Wednesday, April 2, 2014

Life and Death

Longtime readers may remember that I met my now-ex-girlfriend Jan through her brother Greg, who happens to be one of my roommates. You probably won't be surprised that since Jan and I broke up, things have been a little awkward between Greg and me. It's not that he's angry at me for breaking up with his sister--she's the one who broke up with me, really, and it just wasn't that kind of break up--but rather... Well, I don't know. Things are weird. Even weirder after this morning.

I went to get breakfast and Greg was at the kitchen table, staring at the wall. His Colossal Berry Crunch looked like it had been soaking in milk for a while--there wasn't much crunch left. Things may be awkward between us, but I wasn't about to ignore his obvious distress while I ate my breakfast. "What's up?" I asked.

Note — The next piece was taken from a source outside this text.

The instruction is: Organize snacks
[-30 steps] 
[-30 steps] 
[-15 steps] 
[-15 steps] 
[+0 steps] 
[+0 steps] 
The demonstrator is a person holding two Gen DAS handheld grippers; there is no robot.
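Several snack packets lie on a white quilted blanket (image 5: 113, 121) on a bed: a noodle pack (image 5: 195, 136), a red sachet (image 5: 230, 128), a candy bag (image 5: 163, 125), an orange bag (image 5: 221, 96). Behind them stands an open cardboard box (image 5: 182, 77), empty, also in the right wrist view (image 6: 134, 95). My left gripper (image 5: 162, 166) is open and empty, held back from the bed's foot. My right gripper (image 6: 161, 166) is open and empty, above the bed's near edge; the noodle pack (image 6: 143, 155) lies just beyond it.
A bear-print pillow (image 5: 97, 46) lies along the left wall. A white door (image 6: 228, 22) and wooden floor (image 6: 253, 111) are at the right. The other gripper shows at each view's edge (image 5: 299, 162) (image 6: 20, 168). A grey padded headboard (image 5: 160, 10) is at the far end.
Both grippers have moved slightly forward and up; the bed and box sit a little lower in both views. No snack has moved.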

"Huh?" He looked like I'd jerked him out of a trance.

"Are you okay?"

"Oh. Yeah, I guess. I've just been up all night. Worried about..." He looked to me tentatively.

"Jan?"

Greg nodded. "She's at the University of Utah Hospital. She woke up from her last healing a few days ago, but hasn't even been able to get out of bed. She asked the nurses to bring the next person waiting to be healed to her, but they refused. And after seeing her last night, I don't blame them. She's in no condition to be healing anyone. She looks like a ghost, Ben. So pale, and hardly anything but skin covering her bones."

I remembered how she looked the last time I saw her. With that in mind, what Greg was telling me didn't surprise me.

Greg pounded the table, knocking the spoon out of his bowl. "Why is she so hellbent on killing herself? Believe me, I'm as pro-mutant as anyone--I'm the one who encouraged her to accept that part of herself, years ago--but using a mutant power that's killing you is just stupid. I don't care how many other people she's helping. I wish she'd never..." He looked at me and seemed to reconsider saying he wished she'd never used her healing power in the first place.

Considering that the first time she used her power intentionally was to save the life of my current girlfriend, it was kind of Greg to hold back. But he'd already said enough to make me think. Is it really fair for Jan to die so that Lucy can live? I'm not even going to try to answer that question. But what if I had never convinced Jan to heal Lucy? She wouldn't have decided to become the Mother Theresa of mutants, devoting her life to healing others. She'd probably still be here at BYU. With me. And Lucy would be dead. The thought makes me shudder now, just as it did this morning. I wouldn't want, not in a million years, for Lucy to die. But I don't want that for Jan either.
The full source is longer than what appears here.